Defendants argue that Coach Osman's acts were discretionary based on the Jester and James cases. Specifically, they argue that Coach Osman exercised his discretion when he arrived at the school, saw the student-athletes, and told the students to leave the premises. Plaintiffs argue that, unlike Jester and James, the steps Coach Osman should have taken were ministerial acts, and he failed to exercise his duty to ensure student safety by not telling the students to leave and by failing to supervise them to ensure they left school premises. Plaintiffs argue that this duty is also ministerial because school policy requires that students who are not on the premises for school activities are required to leave.

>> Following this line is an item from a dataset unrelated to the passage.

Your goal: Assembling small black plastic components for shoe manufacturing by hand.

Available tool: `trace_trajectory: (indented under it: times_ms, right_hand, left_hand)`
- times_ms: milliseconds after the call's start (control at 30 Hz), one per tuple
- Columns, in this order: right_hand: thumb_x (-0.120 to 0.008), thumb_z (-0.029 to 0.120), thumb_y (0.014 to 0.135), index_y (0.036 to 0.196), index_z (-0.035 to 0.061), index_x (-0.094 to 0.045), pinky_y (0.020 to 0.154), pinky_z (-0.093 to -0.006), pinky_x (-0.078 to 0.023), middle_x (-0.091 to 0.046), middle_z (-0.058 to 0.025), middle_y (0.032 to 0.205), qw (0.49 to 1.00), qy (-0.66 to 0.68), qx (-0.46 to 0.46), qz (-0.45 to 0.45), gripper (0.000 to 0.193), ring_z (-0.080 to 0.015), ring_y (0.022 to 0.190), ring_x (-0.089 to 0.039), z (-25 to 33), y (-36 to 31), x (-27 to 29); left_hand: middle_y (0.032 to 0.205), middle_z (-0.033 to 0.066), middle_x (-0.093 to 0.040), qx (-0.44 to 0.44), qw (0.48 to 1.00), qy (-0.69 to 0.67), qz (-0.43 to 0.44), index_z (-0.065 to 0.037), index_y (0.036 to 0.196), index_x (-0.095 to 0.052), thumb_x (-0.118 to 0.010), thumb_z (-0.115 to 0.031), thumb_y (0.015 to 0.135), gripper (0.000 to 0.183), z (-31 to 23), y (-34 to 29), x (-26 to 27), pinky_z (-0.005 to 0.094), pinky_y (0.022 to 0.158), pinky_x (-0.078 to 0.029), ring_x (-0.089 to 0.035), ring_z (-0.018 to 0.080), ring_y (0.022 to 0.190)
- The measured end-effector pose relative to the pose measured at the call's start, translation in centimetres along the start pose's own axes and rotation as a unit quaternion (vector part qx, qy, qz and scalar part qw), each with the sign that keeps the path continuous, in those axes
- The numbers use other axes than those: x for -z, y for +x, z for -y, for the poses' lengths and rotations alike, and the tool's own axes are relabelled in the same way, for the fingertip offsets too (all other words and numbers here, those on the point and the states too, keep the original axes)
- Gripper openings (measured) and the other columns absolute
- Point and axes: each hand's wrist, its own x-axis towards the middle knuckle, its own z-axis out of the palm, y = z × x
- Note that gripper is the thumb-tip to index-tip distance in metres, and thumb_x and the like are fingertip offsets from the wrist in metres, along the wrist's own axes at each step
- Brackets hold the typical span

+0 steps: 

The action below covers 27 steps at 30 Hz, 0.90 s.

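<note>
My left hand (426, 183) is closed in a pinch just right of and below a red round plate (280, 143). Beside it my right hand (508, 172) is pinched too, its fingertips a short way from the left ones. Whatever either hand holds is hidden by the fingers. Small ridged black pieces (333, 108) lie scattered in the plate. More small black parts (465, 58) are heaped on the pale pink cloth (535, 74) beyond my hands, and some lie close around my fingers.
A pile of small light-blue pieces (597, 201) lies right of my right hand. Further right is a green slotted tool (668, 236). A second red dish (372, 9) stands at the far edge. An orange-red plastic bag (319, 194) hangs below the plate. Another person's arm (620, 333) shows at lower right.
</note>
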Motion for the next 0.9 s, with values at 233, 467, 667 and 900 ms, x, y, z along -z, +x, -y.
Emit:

The student-athletes were not engaged in a school-sanctioned and supervised activity. Nevertheless, Coach Osman interacted with them. The parties have not presented record evidence of school policies or procedures that identify the obligations of students or requirements for school officials that speak to the question of students remaining in the building after school hours when those students are not participating in a supervised activity. Thus, the determination of whether Coach Osman was engaged in a discretionary or ministerial act requires a factual determination that cannot be made on the record now presented to the Court. Accordingly, Defendants are not entitled to summary judgment on this record.

NOW, THEREFORE, this 20th day of November, 2013, Defendants' Motion for Summary Judgment is hereby DENIED. IT IS SO ORDERED.